HOW TO COMPLETE THIS TASK:
Keeping each word and mark in place, write out the full listing once more.

————

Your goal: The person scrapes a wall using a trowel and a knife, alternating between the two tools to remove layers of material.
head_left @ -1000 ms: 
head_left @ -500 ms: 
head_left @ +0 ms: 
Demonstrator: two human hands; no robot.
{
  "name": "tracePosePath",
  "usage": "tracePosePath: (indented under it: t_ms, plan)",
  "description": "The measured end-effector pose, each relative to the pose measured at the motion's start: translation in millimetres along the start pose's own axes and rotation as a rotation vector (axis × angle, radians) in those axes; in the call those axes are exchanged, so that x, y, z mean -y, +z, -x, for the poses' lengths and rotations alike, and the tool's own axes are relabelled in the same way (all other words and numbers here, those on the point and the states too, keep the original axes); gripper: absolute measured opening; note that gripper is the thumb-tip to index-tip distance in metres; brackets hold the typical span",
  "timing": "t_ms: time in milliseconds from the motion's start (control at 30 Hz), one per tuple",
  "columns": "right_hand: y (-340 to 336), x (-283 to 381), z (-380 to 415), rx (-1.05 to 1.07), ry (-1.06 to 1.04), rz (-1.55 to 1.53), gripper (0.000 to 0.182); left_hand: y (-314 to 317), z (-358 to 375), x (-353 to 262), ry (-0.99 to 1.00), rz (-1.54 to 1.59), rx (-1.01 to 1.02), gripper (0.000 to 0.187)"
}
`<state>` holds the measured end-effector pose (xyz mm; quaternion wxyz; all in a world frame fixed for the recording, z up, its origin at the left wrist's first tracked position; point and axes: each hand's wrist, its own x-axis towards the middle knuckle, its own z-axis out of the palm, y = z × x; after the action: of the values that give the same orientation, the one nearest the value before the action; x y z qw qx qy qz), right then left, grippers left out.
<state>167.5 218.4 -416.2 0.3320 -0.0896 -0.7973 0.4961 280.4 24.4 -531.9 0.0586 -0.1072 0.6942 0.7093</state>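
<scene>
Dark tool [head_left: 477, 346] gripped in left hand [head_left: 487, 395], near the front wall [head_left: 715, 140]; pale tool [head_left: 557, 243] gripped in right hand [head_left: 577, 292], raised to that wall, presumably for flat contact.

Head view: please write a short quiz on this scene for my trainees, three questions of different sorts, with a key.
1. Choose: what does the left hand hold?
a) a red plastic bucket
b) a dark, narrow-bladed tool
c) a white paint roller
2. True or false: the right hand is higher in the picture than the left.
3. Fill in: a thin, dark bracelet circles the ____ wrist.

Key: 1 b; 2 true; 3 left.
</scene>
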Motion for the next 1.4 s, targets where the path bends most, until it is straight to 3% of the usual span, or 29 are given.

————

WRITTEN REPLY:
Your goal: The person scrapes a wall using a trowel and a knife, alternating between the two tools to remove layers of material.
head_left @ -1000 ms: 
head_left @ -500 ms: 
head_left @ +0 ms: 
Demonstrator: two human hands; no robot.
{
  "name": "tracePosePath",
  "usage": "tracePosePath: (indented under it: t_ms, plan)",
  "description": "The measured end-effector pose, each relative to the pose measured at the motion's start: translation in millimetres along the start pose's own axes and rotation as a rotation vector (axis × angle, radians) in those axes; in the call those axes are exchanged, so that x, y, z mean -y, +z, -x, for the poses' lengths and rotations alike, and the tool's own axes are relabelled in the same way (all other words and numbers here, those on the point and the states too, keep the original axes); gripper: absolute measured opening; note that gripper is the thumb-tip to index-tip distance in metres; brackets hold the typical span",
  "timing": "t_ms: time in milliseconds from the motion's start (control at 30 Hz), one per tuple",
  "columns": "right_hand: y (-340 to 336), x (-283 to 381), z (-380 to 415), rx (-1.05 to 1.07), ry (-1.06 to 1.04), rz (-1.55 to 1.53), gripper (0.000 to 0.182); left_hand: y (-314 to 317), z (-358 to 375), x (-353 to 262), ry (-0.99 to 1.00), rz (-1.54 to 1.59), rx (-1.01 to 1.02), gripper (0.000 to 0.187)"
}
`<state>` holds the measured end-effector pose (xyz mm; quaternion wxyz; all in a world frame fixed for the recording, z up, its origin at the left wrist's first tracked position; point and axes: each hand's wrist, its own x-axis towards the middle knuckle, its own z-axis out of the palm, y = z × x; after the action: of the values that give the same orientation, the one nearest the value before the action; x y z qw qx qy qz), right then left, grippers left out.
<state>167.5 218.4 -416.2 0.3320 -0.0896 -0.7973 0.4961 280.4 24.4 -531.9 0.0586 -0.1072 0.6942 0.7093</state>
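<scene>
Dark tool [head_left: 477, 346] gripped in left hand [head_left: 487, 395], near the front wall [head_left: 715, 140]; pale tool [head_left: 557, 243] gripped in right hand [head_left: 577, 292], raised to that wall, presumably for flat contact.

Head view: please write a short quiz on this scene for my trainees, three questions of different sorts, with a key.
1. Choose: what does the left hand hold?
a) a red plastic bucket
b) a dark, narrow-bladed tool
c) a white paint roller
2. True or false: the right hand is higher in the picture than the left.
3. Fill in: a thin, dark bracelet circles the ____ wrist.

Key: 1 b; 2 true; 3 left.
</scene>
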Motion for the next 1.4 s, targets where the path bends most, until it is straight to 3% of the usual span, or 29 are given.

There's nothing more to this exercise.